ASSIGNMENT:
Both the line with "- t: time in" and the line with "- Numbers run" in the records below must appear in the output, along with every line between them, exactly and with nothing added.

[Recorded data]
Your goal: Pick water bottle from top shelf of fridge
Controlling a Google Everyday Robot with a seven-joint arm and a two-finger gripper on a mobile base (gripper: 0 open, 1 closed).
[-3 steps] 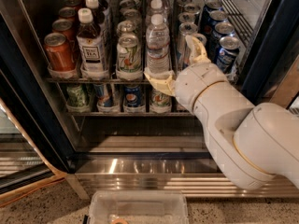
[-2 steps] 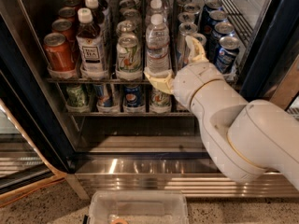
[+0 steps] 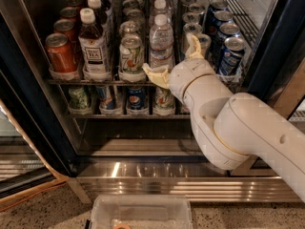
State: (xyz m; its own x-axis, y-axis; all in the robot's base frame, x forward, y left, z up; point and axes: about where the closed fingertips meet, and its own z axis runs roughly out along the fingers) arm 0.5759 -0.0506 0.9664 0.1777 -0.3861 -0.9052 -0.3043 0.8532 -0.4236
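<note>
Two fingers of my gripper are spread wide, holding nothing. One lies low by the foot of the water bottle, the other stands up just right of it. Contact with the bottle: cannot tell. The water bottle is upright at the front of its lane on the top shelf of the fridge. Left of the bottle: pale can, tea bottle, red can. Right of it, past my gripper: blue cans.

The fridge is viewed closely from above and in front, the end effector seen at the top shelf
</note>
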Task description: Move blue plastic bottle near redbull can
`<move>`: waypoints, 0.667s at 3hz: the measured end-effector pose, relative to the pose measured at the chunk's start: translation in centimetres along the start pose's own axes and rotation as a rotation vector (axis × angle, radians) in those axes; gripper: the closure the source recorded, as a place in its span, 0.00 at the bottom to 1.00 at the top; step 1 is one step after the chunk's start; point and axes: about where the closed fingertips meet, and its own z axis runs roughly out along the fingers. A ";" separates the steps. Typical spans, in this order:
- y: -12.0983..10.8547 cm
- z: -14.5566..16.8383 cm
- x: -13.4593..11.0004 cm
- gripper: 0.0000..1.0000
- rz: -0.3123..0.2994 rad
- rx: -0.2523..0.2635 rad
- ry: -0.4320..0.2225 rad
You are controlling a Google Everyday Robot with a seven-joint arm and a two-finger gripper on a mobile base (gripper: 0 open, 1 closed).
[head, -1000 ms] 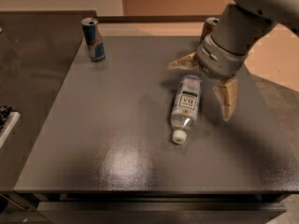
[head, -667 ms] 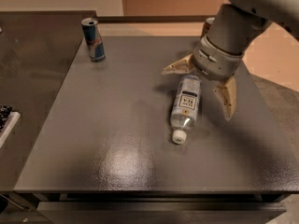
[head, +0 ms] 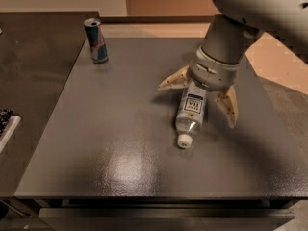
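The blue plastic bottle [head: 190, 113] lies on its side on the dark grey table [head: 120, 143], white cap toward the front, pale label with a dark square logo facing up. My gripper [head: 197, 98] hangs over the bottle's far end, open, with one tan finger [head: 172, 81] to the bottle's left and the other finger [head: 229, 107] to its right; neither clearly touches it. The redbull can [head: 96, 41], blue and silver, stands upright at the table's far left corner, well away from the bottle.
A darker counter [head: 33, 66] adjoins the table on the left, with a white-edged object [head: 6, 126] at its left border. The table's front edge runs along the bottom; beige floor lies behind and to the right.
The arm and gripper have shifted slightly left and lower over the bottle. The bottle and the can have not moved.
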 end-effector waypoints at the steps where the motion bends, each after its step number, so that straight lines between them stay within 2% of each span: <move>1: 0.0 0.7 -0.5 0.00 -0.039 -0.020 -0.008; 2: 0.0 1.0 -0.5 0.18 -0.052 -0.047 -0.008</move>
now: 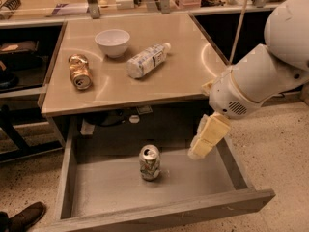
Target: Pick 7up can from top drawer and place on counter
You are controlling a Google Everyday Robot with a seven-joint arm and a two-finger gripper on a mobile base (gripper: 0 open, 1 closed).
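Note:
The 7up can (149,162) stands upright near the middle of the open top drawer (159,210), silver top up, pale patterned body slightly dented. The tan counter (183,76) is above and behind it. My gripper (207,137) hangs over the right part of the drawer, to the right of the can and a little higher, apart from it. The white arm (260,76) reaches in from the right.
On the counter lie a gold-brown dented can (79,71), a white bowl (112,42) and a clear plastic bottle (147,60) on its side. Dark side shelves (24,57) stand at the left. A shoe (26,216) shows at the bottom left.

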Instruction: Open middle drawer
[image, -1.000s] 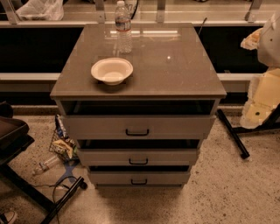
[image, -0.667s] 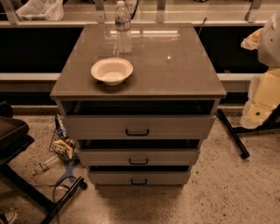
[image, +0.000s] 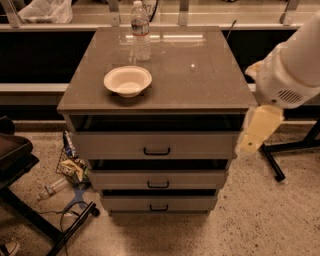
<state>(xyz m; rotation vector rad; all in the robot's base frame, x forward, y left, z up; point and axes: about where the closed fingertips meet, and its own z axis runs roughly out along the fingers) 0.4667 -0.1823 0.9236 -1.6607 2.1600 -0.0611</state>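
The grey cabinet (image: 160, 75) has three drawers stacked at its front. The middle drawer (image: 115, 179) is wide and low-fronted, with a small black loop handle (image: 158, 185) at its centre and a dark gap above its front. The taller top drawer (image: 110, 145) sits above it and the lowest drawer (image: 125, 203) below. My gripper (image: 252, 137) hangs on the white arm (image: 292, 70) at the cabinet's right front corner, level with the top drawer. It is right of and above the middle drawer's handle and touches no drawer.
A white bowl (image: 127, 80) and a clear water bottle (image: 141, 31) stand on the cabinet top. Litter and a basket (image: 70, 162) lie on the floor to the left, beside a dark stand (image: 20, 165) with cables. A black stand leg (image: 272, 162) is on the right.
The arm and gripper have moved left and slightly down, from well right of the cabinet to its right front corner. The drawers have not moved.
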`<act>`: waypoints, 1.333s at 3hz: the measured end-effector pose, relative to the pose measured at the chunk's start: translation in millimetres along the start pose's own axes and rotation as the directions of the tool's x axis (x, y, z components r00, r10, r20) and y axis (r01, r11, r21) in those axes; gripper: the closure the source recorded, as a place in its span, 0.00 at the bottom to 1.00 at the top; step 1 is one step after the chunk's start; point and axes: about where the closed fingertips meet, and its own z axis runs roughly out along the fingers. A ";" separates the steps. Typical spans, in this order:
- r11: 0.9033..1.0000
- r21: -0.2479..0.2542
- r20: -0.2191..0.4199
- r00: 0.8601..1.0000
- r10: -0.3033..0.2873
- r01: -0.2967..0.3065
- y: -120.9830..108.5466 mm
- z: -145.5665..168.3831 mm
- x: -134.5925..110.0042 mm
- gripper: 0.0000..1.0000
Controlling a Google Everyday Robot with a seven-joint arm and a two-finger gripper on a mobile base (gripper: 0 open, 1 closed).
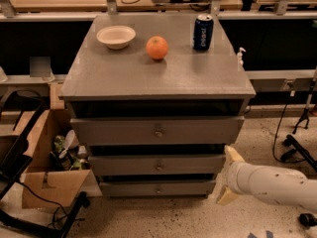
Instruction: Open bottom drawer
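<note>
The grey cabinet [158, 78] has three wide drawers. The bottom drawer [129, 188] is the lowest one. Its flat grey front sits flush and carries a small round knob [159, 189] at the centre. My gripper [229, 176] is low at the cabinet's right front corner, level with the lower two drawers and right of their fronts. It is open, one cream finger [233, 155] above and the other below, and holds nothing. The white arm [272, 185] reaches in from the right.
A white bowl [116, 36], an orange [157, 47] and a blue can [203, 32] stand on the cabinet top. A cardboard box [47, 182] with clutter sits on the floor to the left. Cables and a stand foot [297, 150] lie on the floor to the right.
</note>
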 end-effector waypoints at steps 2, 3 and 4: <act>0.987 -0.023 0.027 0.987 -0.161 0.161 54.3 87.9 8.4 0.00; 0.986 -0.051 0.038 0.987 -0.158 0.160 75.5 124.0 12.6 0.00; 0.986 -0.051 0.038 0.987 -0.158 0.160 75.6 124.1 12.6 0.00</act>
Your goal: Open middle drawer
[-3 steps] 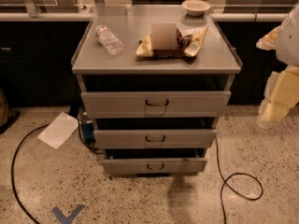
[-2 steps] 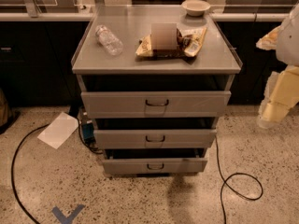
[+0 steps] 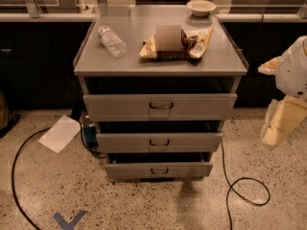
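At 3 o'clock, hard against the frame edge: gripper (image 3: 282,124), pale, well apart from the cabinet (image 3: 160,63). Whether it is spread or closed cannot be told.

Middle drawer (image 3: 192,142) lies just toward 6 o'clock from frame centre, between top drawer (image 3: 201,107) and bottom drawer (image 3: 192,170). Its dark loop handle (image 3: 159,142) sits central on the front, untouched. No tray interior shows, so I judge it shut or nearly so.

Change over the last second: none noted. Gripper is in the same spot and all three fronts are at the same offsets (cabinet-top clutter likewise: bottle (image 3: 112,41) at 11 o'clock, snack bags (image 3: 175,44) and bowl (image 3: 201,7) toward 12).

Meaning: approach not begun, task at its start. Next move, by my reckoning: carry the gripper from 3 o'clock across to the handle, level with it, then pull straight out. Risks: taking the top drawer's handle by mistake, or the floor cable (image 3: 240,190) at 5 o'clock fouling the base.
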Robot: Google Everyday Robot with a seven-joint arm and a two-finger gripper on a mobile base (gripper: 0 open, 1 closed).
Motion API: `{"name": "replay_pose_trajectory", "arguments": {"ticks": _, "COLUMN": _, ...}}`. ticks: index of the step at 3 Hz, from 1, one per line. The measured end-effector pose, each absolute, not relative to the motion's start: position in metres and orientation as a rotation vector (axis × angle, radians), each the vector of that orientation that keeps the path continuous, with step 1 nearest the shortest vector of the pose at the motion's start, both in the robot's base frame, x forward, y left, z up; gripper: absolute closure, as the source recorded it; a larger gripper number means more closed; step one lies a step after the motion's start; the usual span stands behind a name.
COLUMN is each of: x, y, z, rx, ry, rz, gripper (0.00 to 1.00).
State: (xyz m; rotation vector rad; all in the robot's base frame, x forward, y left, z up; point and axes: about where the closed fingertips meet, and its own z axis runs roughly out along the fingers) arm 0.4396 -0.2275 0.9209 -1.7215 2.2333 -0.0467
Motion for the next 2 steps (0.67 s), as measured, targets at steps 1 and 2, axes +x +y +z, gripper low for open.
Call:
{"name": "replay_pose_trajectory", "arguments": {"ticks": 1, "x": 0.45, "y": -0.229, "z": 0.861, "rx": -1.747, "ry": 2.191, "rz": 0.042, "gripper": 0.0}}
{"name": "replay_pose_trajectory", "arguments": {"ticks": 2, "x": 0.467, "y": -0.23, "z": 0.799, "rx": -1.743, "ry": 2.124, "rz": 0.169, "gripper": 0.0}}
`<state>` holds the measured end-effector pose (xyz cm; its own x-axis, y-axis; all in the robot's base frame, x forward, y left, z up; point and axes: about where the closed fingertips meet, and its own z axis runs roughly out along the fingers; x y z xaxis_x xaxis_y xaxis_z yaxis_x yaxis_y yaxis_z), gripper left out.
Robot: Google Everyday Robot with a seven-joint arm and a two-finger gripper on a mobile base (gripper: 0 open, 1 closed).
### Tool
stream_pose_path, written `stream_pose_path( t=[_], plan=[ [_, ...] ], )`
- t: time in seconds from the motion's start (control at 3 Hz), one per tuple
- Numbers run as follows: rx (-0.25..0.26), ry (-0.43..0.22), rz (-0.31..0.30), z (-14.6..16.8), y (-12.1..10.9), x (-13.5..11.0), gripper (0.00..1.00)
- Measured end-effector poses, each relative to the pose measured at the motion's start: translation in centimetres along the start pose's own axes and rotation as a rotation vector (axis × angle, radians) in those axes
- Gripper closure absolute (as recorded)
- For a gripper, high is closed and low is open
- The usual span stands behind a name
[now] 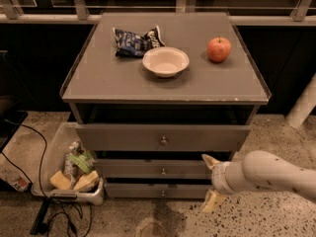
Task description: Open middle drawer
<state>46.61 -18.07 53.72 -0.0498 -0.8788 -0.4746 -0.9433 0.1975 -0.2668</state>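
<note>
**Claw spread at the right end of the middle drawer**

The middle drawer (140, 169) is the second of three grey fronts in the table, a low flat strip with one small round metal knob (163, 171) at its centre. Above it is the taller, wider top drawer (118, 138) with a knob of its own, and below it the narrow bottom drawer (138, 190). Whether the middle front is fully shut or slightly out cannot be told from this angle.

The claw (205, 182) is at the right end of the middle and bottom fronts, on a pale rounded arm (276, 174) that comes in from the right edge. Its two tan fingers (209, 161) are spread well apart, one above the other, with nothing between them. The upper one is level with the middle drawer and the lower one hangs by the bottom drawer's right corner. The claw is to the right of the knob and not touching it.

On the table (98, 80) a pale bowl (165, 61) sits near the centre. A crumpled dark blue snack bag (134, 41) lies just behind it to the left, and a red apple (218, 49) stands apart to the right.

On the speckled floor left of the table is a clear bin (55, 144) holding mixed packets. A black cable (40, 154) runs beside it.
</note>
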Motion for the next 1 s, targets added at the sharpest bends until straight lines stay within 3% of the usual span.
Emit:
stream_pose_path(
  t=[0.33, 1.0],
  plan=[
    [-0.033, 0.031, 0.018, 4.3, 0.3, 1.6, 0.00],
    [-0.019, -0.020, 0.125, 10.0, -2.1, 5.4, 0.00]
  ],
)
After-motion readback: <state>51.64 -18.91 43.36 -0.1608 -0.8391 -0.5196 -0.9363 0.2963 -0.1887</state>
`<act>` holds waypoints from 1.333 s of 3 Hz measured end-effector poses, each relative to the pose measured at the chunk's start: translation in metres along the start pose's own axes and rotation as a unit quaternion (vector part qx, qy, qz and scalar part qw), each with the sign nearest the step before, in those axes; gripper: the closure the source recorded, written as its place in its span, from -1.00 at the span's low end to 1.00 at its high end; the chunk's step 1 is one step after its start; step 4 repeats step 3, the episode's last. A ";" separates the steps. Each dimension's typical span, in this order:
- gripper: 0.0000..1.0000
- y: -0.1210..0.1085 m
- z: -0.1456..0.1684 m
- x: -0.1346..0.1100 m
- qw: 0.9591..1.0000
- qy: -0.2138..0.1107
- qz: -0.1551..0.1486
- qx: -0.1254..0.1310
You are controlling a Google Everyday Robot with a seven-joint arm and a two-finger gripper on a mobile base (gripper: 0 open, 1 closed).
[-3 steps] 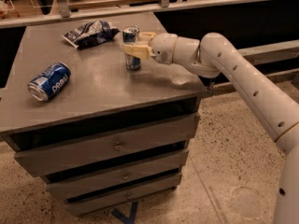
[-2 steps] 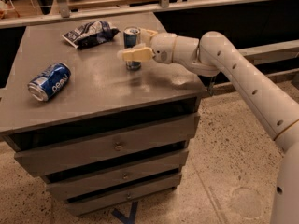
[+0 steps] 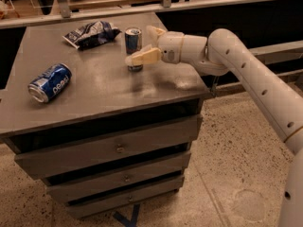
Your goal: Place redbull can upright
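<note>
Camera view: the redbull can (image 3: 133, 45) stands upright on the grey table (image 3: 99, 91), towards the back of the top and right of its middle, with its silver top end facing up. The end effector (image 3: 139, 44) is at the can, reaching in from the right on the white arm (image 3: 246, 67). Its two pale fingers are spread apart and not clamped on anything. The near finger (image 3: 143, 57) crosses in front of the lower part of the can, its tip just past the can's left edge, and the far finger (image 3: 153, 31) sits up and to the right of the can's top. Whether the near finger touches the can cannot be told.

Just left of the can, at the back of the table, lies a crumpled dark blue-and-white snack bag (image 3: 90, 33). A Pepsi can (image 3: 49, 82) lies on its side near the left edge, well apart from the redbull can, its silver end turned to the front left.

Below the top, the table has a stack of drawers (image 3: 116, 148) with small knobs. It stands on a speckled floor (image 3: 227, 174), with a blue mark (image 3: 127, 216) at its foot.
</note>
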State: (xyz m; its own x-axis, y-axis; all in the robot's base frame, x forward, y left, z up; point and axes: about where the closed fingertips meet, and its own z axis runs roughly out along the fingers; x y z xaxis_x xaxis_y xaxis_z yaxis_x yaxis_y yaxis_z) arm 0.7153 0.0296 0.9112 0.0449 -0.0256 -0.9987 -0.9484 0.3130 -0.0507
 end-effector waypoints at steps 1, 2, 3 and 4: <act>-1.00 -0.004 -0.028 -0.003 1.000 0.020 -0.012 0.020; -1.00 -0.012 -0.063 -0.005 0.997 0.049 -0.029 0.050; -1.00 -0.013 -0.065 -0.006 0.997 0.051 -0.030 0.052; -1.00 -0.013 -0.065 -0.006 0.997 0.051 -0.030 0.052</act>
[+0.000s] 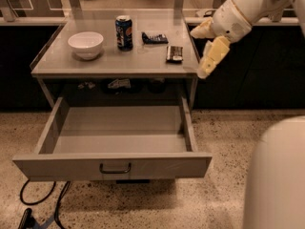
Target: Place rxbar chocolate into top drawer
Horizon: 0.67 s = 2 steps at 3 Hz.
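The rxbar chocolate (174,54), a small dark bar, lies flat on the table top near its right edge. The top drawer (119,128) is pulled wide open below the table top and holds nothing, its dark handle (115,168) at the middle of the front panel. My gripper (204,46) hangs just off the table's right edge, slightly right of the bar and apart from it. Its two pale fingers (210,57) are spread and hold nothing.
On the grey table (62,63) stand a white bowl (86,44), a blue soda can (124,32) and a dark blue snack packet (155,38). Small items lie on the shelf under the top. Cables (43,209) lie on the floor at left. My white body (276,175) fills the lower right.
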Motion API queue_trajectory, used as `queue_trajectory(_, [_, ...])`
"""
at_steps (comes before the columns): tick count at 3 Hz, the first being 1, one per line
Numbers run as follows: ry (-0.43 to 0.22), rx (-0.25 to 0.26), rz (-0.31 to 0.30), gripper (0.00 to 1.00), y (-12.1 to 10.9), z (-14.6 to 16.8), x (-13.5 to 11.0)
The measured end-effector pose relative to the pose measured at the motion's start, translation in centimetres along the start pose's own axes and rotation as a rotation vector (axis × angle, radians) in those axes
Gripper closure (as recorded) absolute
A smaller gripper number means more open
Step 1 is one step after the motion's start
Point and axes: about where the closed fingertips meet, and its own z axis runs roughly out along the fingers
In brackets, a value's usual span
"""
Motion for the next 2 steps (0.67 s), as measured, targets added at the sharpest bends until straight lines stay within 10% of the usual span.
queue_trajectory(2, [-0.227,0.255,0.093,0.00,-10.0,-1.7,-5.3])
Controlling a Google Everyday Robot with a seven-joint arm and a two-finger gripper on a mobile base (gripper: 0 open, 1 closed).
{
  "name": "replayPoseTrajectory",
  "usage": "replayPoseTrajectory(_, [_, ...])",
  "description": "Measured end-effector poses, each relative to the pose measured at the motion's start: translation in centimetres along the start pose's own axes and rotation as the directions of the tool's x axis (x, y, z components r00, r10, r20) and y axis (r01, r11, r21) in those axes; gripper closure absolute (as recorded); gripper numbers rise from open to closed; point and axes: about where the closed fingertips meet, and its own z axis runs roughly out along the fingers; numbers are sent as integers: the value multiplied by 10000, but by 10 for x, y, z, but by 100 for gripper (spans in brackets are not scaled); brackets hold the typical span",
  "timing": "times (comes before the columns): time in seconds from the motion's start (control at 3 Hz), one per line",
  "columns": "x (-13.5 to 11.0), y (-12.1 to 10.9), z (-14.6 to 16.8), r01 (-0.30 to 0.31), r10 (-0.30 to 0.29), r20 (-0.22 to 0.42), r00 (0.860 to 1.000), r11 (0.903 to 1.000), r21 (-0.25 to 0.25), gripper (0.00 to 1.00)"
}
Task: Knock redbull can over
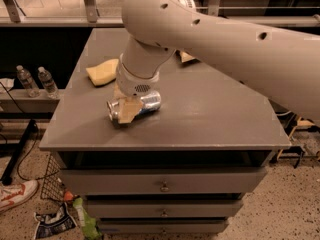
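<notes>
The redbull can, silver with blue panels, lies on its side on the grey table near the front left, its top pointing left. My gripper reaches down from the big white arm and straddles the can. One tan finger lies across the can's front and the other is behind it. The fingers look closed on the can.
A yellow sponge lies behind and left of the can. Another yellow item shows partly behind the arm. Two water bottles stand on a low shelf at the left. Drawers sit under the tabletop; a shoe lies on the floor.
</notes>
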Motion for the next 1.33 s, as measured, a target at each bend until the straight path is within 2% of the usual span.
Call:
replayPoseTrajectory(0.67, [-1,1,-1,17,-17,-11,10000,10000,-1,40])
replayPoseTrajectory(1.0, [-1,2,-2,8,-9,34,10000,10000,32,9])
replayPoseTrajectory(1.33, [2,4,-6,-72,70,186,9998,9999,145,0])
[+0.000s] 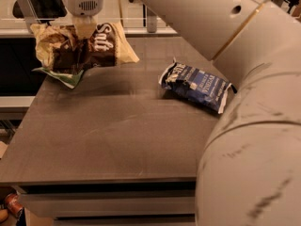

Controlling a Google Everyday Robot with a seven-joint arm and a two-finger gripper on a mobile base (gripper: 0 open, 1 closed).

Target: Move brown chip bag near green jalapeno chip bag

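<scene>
The brown chip bag [89, 48], crinkled, dark brown with cream ends and white script, hangs at the table's far left. My gripper [84, 29] comes down from above and is shut on the bag's top middle. The bag looks lifted slightly off the table. The green jalapeno chip bag [63, 76] lies right under the brown bag's left end. Only its light-green lower edge shows; the rest is hidden by the brown bag.
A dark blue chip bag [197, 84] lies at the right middle of the grey-brown table [122, 131]. My large white arm [244, 79] fills the right side. A railing runs behind the table's far edge.
</scene>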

RESULT:
- t: time in seconds from the motion's start (control at 3 Hz), one per tuple
- Numbers run as follows: rx (-0.25..0.26), ry (-0.43..0.22), rz (-0.31..0.30), z (-14.6..16.8), y (-12.1..10.9), x (-13.5..11.0), gripper (0.00..1.00)

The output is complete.